Identify a pair of words to say to yourself
Identify and rehearse evoking a word-pair that help to create a pause to reflect rather than react. Examples are STOP or GO, CONSTRUCTIVE/DESTRUCTIVE, RED LIGHT/ GREEN LIGHT, and HELPFUL/NOT. Envision them as being on a flash card.
Visualize a positive context
Primarily used with a friend, partner or other family member, this strategy calls for evoking an image of a moment in which you experienced greater caring or love for that person. This helps you to consider the bigger picture, the greater nature of your relationship.
Visualize others as children
I’ve found it helpful to think of all adults as being children, just trying our best to be adults. Being human, we make mistakes and have flaws. Additionally, it reflects the reality that we may impulsively act from our emotional brain without taking time for reflection–a defining quality of children.
Visualize a clear plastic wall between you
Visualize a clear plastic wall between you, just like the ones we have become accustomed to see at the check-out cashiers of supermarkets.

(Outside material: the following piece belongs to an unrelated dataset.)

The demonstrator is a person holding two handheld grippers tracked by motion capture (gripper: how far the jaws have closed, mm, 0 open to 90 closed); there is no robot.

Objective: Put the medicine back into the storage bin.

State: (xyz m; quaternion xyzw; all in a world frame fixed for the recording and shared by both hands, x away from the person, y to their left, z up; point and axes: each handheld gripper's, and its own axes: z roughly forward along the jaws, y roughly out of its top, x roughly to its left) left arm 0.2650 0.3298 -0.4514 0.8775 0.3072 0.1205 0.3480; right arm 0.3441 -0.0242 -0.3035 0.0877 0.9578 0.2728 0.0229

Imagine that you are a third party observing the situation through this wall a barrier that can serve as a reminder that you are safe, even when you perceive that you are not.
Recognize Unrealistic Expectations
All too often, with and without full awareness, we maintain unrealistic expectations that increase our vulnerability to become angry. We have unrealistic expectations of others, the world in general and ourselves. These include expectations that “Others should behave as I do.” “Life should be fair” “If my partner really loves me (s)he should...”. These are often expectations that may exist below the radar of our awareness and are especially inaccessible when we are angry. And then respond to it with a phrase such as "Nice theory".
Mindfulness
This requires cultivating mindfulness as part of an on-going commitment in order to practice it during the moment of anger arousal. Mindfulness entails observing your thoughts, feelings or physical sensations as experiences that you need not embrace. Mindfulness offers you the capacity to step back and observe your internal experiences without being overwhelmed by them. As such, caught up in the moment of anger you could observe your body’s tension including shallow or rapid breathing and an increased heart rate.
Withdraw
Sometimes the easiest strategy is to withdraw from the situation. If this is the case with a loved one, identify a phrase or word in advance. Tell your partner that it is your goal to work on your anger and that you will say this word when you need to withdraw. Ideally, just leave the room and not the house.
Make a menu of strategies
One of the most meaningful ways to do this is to write a menu consisting of these hacks and any others you find to be effective. Place the list in a place that can be easily and frequently observed. In this way you will repeatedly see them and–by doing–so make them a part of your ongoing awareness.